Post  Erodius on Thu Apr 24, 2014 11:54 am

Philhellene91 wrote:I've read that hellenism or olympianism was never completely eradicated from Hellas. Instead Hellenists had to keep it a secret, is there any truth to this? If there is can some inform me about this secret history of "medieval" hellenism?

Per the accounts of Byzantine missionaries sent from Constantinople, rural areas of the Peloponnesus, then a part of the Byzantine Empire, continued to openly and strongly refuse to admit Christian missionaries up through around 1000 CE/AD, over 600 years after Christianity officially became the only legal religion. Christianity had been adopted all the way out in Britain and Ireland before the last Greek villages were 'officially' converted. At the same time, Platonists still held certain public and government positions, although they were frequently targeted for slander and periodically imprisoned as heretics, or ordered to recant their Platonism and sign declarations of allegiance to the state church.

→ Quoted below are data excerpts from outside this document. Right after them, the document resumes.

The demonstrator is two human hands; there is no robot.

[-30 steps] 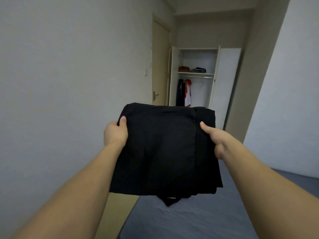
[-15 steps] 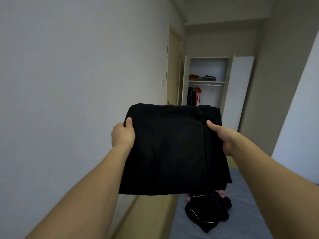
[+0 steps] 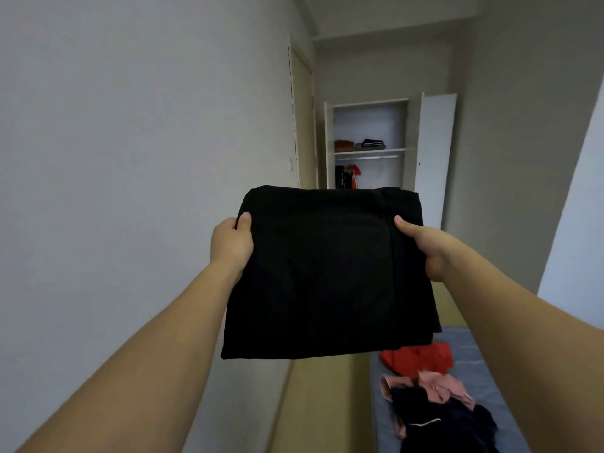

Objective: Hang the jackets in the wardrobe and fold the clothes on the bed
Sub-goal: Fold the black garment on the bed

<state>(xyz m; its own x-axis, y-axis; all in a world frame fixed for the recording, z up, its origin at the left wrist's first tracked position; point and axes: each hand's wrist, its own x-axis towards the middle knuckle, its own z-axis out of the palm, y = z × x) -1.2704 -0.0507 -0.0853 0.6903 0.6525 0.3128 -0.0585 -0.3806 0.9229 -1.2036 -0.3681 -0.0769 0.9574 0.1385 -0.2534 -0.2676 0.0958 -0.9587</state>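
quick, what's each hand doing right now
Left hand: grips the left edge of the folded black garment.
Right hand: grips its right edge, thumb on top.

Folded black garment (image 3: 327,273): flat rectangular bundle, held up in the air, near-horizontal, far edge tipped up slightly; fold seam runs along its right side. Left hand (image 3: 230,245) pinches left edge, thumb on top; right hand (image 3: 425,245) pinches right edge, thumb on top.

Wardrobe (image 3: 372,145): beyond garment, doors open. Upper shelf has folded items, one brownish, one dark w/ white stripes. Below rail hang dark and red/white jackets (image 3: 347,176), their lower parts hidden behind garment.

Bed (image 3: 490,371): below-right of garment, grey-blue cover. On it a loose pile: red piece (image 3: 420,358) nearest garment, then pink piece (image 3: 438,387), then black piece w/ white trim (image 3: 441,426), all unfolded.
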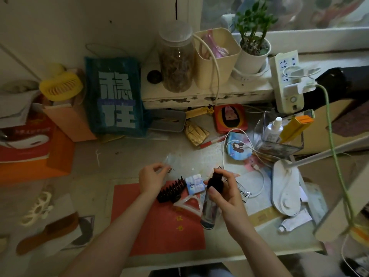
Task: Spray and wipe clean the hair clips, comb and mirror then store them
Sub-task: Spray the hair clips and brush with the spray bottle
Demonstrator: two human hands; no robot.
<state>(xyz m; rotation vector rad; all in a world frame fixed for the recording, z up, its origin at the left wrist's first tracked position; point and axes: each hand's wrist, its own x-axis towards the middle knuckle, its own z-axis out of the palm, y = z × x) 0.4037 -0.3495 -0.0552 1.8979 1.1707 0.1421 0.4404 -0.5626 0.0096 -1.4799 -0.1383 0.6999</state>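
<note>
My right hand [225, 194] grips a clear spray bottle [209, 208] with a black pump top, a finger resting on the pump. My left hand [151, 176] pinches a small clear hair clip [169, 160] above the desk, in front of the nozzle. A black claw clip [169, 190] lies on the red folder [159, 222] between my hands. Beside it lie a white triangular clip [189, 204] and a small blue-and-white packet [194, 183]. A brown wooden comb [48, 232] and a white clip [38, 208] lie at the left. A round blue mirror [238, 147] sits behind.
A clear organiser [279, 134] with a white spray bottle stands at the right, next to a white desk lamp base [285, 190] and a charging cable [259, 176]. A cream tube [295, 221] lies near the front edge. Boxes, a blue bag, a jar and a potted plant crowd the back.
</note>
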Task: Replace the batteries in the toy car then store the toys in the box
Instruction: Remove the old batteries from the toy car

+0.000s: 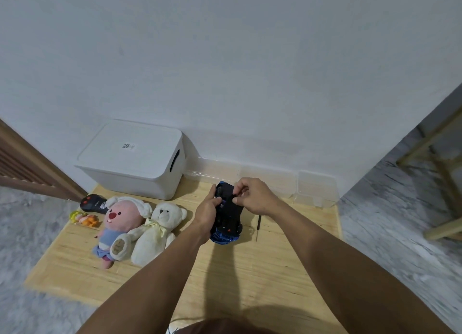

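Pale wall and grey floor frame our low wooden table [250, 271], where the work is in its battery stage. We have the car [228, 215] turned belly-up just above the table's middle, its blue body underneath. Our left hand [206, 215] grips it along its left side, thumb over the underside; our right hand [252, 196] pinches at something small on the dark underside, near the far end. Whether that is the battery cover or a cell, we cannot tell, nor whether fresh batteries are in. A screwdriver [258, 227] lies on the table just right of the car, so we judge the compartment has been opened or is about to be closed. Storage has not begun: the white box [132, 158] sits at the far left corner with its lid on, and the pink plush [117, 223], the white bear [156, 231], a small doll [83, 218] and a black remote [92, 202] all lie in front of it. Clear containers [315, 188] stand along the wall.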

The next historical evidence we have is from the life of a Byzantine court scholar named Georgius Plethon. He was also a Platonist, and lived in the first half of the 1400's in the Byzantine Empire, a time when the Byzantine Empire was in its dying days, its territory had shrunk to little more than Greece and the area around the city of Constantinople itself, and the Muslim Ottoman Turks had their armies within a few miles of the capital. He believed that the centuries of decline and misfortune that had struck the Byzantine Empire were the result of the people's having abandoned the Gods, and he worked to try to convince the Byzantine Imperial government (unsuccessfully) to restore Olympianism as the state religion. In order to do this, he moved from Constantinople to a city called Mystra in the remote central Peloponnesus. No official reason for this move was given, however, during this period, he composed a variety of works about the form of Olympianism he wanted to present to the government to be the new state religion. That precise place was also in the region (Arcadia/Laconia) where the Byzantine missionaries had complained that the local villages were still openly and unabashedly practicing the traditional religion and festivals only a few centuries before.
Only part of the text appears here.